Felt Z4 review

High-performance all-rounder

Our rating

4.5

2399.00

BikeRadar / Future Publishing

Published: October 17, 2013 at 7:00 am

Our review
Goes fast without beating you up – what more can you ask?

Felt’s Z series bikes might major on comfort, but they’ve got racing credentials too. They share construction and materials with the race-orientated F bikes, with higher front ends, longer back ends and more sloping top tubes, but the Zs have themselves found their way into the pro peloton if the occasion demands something a little more compliant.

The Z series bikes vary across the range in terms of materials and construction, but share distinctive angular looks. They’re differentiated from the F series by heavily sloped top tubes and a clear difference between the top and bottom halves of the frame.

  • HIGHS Excellent blend of performance and comfort, and good value
  • LOWS Wide-range cassette has big jumps between gears
  • BUY IF... You want something that goes fast without beating you up

The tapered head tube, bottom bracket and chainstays all pack plenty of material, while the top tube and seatstays are more slender. It’s largely a cosmetic feature, but we do like the integrated fork, which has a crease running up the outside of the carbon blades following through into the head tube. It’s good to see that Felt have made the Z4’s frame ready for an upgrade to Di2 too, with additional cable ports and battery bosses.

It’s almost a full Shimano house on the Felt. Shimano don't have a BB30 chainset, so drive duties are taken up by FSA’s SL-K Light.
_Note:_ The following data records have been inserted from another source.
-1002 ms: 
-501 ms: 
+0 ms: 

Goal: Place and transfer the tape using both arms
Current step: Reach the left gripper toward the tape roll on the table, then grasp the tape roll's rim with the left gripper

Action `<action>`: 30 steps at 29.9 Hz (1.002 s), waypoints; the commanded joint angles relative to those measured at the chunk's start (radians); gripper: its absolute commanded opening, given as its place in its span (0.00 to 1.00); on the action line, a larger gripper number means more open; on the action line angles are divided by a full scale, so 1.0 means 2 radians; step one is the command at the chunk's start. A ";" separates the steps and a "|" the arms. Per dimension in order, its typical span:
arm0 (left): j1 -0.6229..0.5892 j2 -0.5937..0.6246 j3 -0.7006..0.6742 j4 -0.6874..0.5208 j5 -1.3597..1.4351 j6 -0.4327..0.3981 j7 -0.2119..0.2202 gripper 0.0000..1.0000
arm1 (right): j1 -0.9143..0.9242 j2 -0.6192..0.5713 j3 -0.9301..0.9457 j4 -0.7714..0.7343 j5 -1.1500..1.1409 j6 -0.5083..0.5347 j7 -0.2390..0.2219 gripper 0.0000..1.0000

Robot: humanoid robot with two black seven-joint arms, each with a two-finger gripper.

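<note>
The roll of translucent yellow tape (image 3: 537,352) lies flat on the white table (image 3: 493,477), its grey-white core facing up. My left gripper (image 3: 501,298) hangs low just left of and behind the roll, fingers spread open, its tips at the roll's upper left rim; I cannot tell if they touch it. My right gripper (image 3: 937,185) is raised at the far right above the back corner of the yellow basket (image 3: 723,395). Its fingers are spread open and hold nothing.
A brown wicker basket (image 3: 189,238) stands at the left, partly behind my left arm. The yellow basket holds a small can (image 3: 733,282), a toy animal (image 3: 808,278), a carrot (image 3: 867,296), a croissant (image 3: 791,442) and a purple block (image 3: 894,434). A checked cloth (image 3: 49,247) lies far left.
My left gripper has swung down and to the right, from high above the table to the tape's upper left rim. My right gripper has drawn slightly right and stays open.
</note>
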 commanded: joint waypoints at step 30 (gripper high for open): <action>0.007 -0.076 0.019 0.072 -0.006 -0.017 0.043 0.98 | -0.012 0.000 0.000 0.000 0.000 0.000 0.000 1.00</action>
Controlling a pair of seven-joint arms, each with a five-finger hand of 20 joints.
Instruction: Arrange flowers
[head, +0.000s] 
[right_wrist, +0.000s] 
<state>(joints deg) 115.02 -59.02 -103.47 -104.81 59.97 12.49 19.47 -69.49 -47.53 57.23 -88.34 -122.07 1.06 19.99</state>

Shifting across the FSA rings isn’t quite as smooth as Shimano, but the cranks are light and stiff.

The other non-Ultegra bit is the cassette, an all-steel Shimano 12-30 rather than Ultegra’s lightweight alloy-spidered unit. The cassette adds a bit of weight, but it’s in the middle of the wheel where it won’t do much harm. A 12-30 spread is a mixed blessing – you get wall-climbing low gears at the expense of some quite big jumps between gears in the lower half of the cassette.

Geometry is relatively steep with lively handling, and the head tube is somewhere in the middle of the length range, successfully hitting the Goldilocks ‘just right’ size – enough extra height for comfort, not so much that the front end gets vague.

Also just right is the balance between power delivery and comfort. The frame’s high-volume backbone does something useful with your pedalling efforts – slender seatstays, a skinny carbon post, 25mm tyres and gel bar tape all contribute to an impressively smooth ride on poor surfaces.